§ Your goal: State the number of lines in these records that include the string "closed", and say nothing more.

(Records from a data collection)
++++

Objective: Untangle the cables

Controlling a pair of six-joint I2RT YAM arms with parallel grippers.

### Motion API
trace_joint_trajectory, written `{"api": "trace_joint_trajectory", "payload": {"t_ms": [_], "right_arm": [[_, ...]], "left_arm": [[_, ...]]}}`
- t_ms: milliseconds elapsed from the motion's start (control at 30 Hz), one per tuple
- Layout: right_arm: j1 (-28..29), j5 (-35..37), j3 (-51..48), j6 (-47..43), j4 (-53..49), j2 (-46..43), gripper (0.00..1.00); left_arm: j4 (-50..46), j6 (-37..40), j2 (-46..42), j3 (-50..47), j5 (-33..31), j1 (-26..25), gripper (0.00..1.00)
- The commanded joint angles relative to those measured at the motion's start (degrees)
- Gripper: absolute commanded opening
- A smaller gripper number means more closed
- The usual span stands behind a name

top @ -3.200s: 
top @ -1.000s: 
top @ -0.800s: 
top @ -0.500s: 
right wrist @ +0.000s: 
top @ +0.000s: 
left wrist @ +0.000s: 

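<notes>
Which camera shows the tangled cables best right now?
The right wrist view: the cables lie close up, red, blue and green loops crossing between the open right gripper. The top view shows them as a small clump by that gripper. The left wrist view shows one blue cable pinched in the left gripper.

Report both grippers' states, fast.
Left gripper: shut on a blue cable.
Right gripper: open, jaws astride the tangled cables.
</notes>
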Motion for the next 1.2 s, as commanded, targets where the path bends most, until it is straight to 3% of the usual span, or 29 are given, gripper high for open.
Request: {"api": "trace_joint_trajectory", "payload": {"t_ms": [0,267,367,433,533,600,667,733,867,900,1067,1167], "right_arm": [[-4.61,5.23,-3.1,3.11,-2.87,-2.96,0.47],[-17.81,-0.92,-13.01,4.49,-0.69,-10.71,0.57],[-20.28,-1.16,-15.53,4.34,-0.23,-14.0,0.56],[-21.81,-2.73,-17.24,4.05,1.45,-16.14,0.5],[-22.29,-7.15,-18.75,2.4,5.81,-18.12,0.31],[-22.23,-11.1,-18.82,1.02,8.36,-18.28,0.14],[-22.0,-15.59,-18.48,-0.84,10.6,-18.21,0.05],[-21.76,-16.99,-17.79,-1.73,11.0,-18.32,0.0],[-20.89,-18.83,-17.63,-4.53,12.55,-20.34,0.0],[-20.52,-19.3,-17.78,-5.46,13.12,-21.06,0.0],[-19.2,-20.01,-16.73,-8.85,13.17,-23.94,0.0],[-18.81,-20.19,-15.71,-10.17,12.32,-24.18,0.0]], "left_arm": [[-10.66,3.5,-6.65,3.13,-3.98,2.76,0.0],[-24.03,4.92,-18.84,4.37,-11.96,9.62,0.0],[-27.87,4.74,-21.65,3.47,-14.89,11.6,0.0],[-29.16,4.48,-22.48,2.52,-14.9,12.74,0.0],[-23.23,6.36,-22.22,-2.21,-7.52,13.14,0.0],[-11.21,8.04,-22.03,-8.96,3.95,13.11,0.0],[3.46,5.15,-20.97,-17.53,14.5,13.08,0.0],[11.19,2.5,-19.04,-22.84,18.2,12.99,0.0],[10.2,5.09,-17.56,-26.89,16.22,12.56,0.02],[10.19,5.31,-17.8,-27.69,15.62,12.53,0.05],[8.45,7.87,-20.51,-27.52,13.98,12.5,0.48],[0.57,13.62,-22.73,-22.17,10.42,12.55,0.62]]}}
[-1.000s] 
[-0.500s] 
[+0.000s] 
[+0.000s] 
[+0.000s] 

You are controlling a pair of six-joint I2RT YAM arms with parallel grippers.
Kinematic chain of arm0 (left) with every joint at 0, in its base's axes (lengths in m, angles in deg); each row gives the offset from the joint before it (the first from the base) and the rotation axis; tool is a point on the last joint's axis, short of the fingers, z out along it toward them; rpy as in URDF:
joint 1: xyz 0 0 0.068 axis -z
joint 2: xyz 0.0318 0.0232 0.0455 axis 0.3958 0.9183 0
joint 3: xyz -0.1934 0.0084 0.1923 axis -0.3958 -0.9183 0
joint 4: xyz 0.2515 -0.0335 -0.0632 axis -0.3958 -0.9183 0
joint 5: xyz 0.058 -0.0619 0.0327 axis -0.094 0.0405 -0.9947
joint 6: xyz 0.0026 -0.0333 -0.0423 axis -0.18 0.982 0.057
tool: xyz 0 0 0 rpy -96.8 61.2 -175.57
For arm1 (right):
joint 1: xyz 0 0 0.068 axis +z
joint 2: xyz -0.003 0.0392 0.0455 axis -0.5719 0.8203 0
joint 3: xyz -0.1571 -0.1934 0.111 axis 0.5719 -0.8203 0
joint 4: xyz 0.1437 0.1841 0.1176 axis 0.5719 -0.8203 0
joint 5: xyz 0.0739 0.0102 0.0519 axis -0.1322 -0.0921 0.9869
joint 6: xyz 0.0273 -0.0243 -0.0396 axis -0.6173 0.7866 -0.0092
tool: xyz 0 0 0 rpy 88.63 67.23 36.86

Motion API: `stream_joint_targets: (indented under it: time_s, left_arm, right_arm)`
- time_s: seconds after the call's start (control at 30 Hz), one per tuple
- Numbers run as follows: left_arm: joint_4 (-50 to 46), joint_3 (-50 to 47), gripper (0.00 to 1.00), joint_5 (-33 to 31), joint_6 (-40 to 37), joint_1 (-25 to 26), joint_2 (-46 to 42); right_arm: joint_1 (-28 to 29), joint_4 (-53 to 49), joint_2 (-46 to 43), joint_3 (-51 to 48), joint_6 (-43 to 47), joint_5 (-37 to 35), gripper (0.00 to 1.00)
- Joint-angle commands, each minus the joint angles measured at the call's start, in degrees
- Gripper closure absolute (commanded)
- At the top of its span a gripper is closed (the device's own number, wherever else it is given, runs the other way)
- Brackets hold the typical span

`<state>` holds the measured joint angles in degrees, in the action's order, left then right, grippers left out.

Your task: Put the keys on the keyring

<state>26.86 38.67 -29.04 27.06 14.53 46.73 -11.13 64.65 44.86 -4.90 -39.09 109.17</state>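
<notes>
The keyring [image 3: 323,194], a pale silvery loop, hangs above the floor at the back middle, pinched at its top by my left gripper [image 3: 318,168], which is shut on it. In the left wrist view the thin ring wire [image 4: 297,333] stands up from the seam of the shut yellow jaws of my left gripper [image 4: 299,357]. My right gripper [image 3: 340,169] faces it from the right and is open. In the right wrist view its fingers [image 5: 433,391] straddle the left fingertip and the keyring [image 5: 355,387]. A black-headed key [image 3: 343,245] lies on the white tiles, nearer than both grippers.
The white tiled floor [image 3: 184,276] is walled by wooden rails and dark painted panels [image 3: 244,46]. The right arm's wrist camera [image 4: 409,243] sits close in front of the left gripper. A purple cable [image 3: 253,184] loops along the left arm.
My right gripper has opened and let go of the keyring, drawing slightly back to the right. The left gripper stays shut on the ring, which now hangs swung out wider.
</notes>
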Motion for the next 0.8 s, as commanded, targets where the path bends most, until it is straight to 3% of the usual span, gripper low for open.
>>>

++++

§ Solution to this exercise: 2